+++ Data segment

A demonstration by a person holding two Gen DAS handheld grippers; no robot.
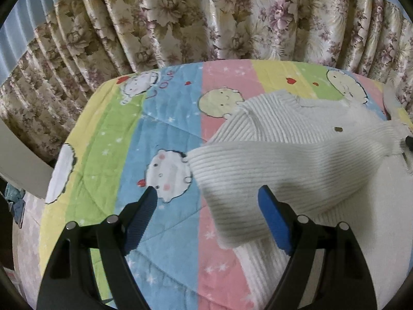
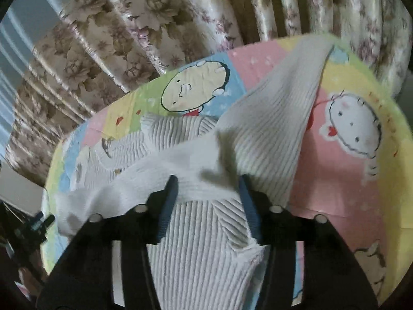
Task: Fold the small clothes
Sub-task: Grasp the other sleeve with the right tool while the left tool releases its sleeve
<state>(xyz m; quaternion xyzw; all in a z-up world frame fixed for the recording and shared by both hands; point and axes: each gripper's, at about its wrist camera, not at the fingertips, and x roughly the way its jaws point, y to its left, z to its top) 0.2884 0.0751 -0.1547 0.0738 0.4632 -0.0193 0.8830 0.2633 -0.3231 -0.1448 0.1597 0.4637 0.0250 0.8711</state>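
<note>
1. White ribbed knit sweater (image 1: 296, 139): lies on the quilt, filling the 3 to 5 o'clock part of the left wrist view. One sleeve (image 1: 247, 180) is folded across the body, its cuff end pointing toward 9 o'clock. A small brown button (image 1: 338, 129) shows on the chest. In the right wrist view the sweater (image 2: 196, 245) fills the centre and 6 o'clock; a second sleeve (image 2: 278, 118) runs up toward 1 o'clock, raised off the quilt.

2. Left gripper (image 1: 207, 196): jaws wide apart, holding nothing. The left blue pad (image 1: 140, 219) stands over bare quilt at 7 o'clock; the right blue pad (image 1: 275, 222) stands over the sweater at 5 o'clock. The sleeve cuff lies in the gap between them. Whether the pads touch the fabric cannot be told.

3. Right gripper (image 2: 207, 184): jaws partly apart, with a bunched fold of sweater fabric between the blue fingertips (image 2: 170, 196). Whether the fold is pinched or merely lies there cannot be told.

4. Cartoon-print quilt (image 1: 165, 118): stripes of yellow, green, blue and pink, with round animal faces, stars and red hearts; it covers the work surface.

5. Floral curtain (image 1: 180, 18): pleated, beige with mauve flowers, hanging behind the quilt from 9 to 3 o'clock.
</note>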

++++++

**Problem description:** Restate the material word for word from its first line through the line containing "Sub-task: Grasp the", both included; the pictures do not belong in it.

**Written response:**
A demonstration by a person holding two Gen DAS handheld grippers; no robot.
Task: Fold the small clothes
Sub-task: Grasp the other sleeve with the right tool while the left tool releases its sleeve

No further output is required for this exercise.